Shared Habitat

In our area the chief food of coyotes is lagomorphs (hares, rabbits), small rodents (ground squirrels, gophers, kangaroo rats, meadow mice and voles) insects, nuts, berries and fruit. However,  coyotes (Canis latrans) are very adaptable and will eat whatever is available, including carrion.

Coyotes occasionally kill fawns, lambs and newborn calves, and as a consequence they have been vigorously exterminated in certain areas. Yet these three species show up a very low percentage (averaging around 3%) of the time in the stomachs of coyotes. Of this small percentage, much can be attributed to eating road kills, stillbirths/afterbirths and mountain lion caches. Many ranchers do not allow the killing of coyotes on their property because of the good the coyotes do in removing the much more destructive grass-eating rodents. Still, deer and coyotes are considered predator and prey.

Leonard and I have a “wildlife area” on our property (near Lookout CA, Modoc County) that has not been disturbed for about 40 years. It is a natural area where we watch the wildlife and observe natural plant succession. A couple days ago we walked up there and were delighted to see a hunting coyote. He/she was a big, healthy animal with a dense, sleek coat. The coyote did not see us so we were able to watch it hunt for several minutes. About 50 feet or less from the coyote were five mule deer (Odocoileus hemionus) lying in the sagebrush. The deer knew the coyote was there, yet were not alarmed by its presence.

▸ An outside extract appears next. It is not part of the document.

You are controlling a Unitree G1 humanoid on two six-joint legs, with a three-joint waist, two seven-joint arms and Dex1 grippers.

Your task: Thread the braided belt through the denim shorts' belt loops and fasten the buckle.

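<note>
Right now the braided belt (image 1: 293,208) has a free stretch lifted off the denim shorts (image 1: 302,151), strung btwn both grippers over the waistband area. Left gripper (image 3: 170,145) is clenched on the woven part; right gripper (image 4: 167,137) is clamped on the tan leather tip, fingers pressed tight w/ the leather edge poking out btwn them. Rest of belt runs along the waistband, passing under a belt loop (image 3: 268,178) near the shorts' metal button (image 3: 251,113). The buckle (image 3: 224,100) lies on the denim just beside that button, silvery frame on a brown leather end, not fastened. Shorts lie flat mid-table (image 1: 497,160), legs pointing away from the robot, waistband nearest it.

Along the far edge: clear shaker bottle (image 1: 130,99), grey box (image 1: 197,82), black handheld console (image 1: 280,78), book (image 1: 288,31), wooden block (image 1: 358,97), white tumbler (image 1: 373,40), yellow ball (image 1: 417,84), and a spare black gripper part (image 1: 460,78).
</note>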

Eventually the coyote did spot Leonard and me and slowly trotted off to the cover of some nearby bitterbrush, where it kept watching us – peeking out occasionally. The deer did not move until we began to walk toward them, and then they only stood up. We walked past the deer and they never moved off.

Granted, there were no newborn fawns in the small group of deer. However, two were small youngsters only born about five months ago. Leonard and I are happy that the coyotes and deer appear to be cohabiting the area set aside for them and other flora and fauna.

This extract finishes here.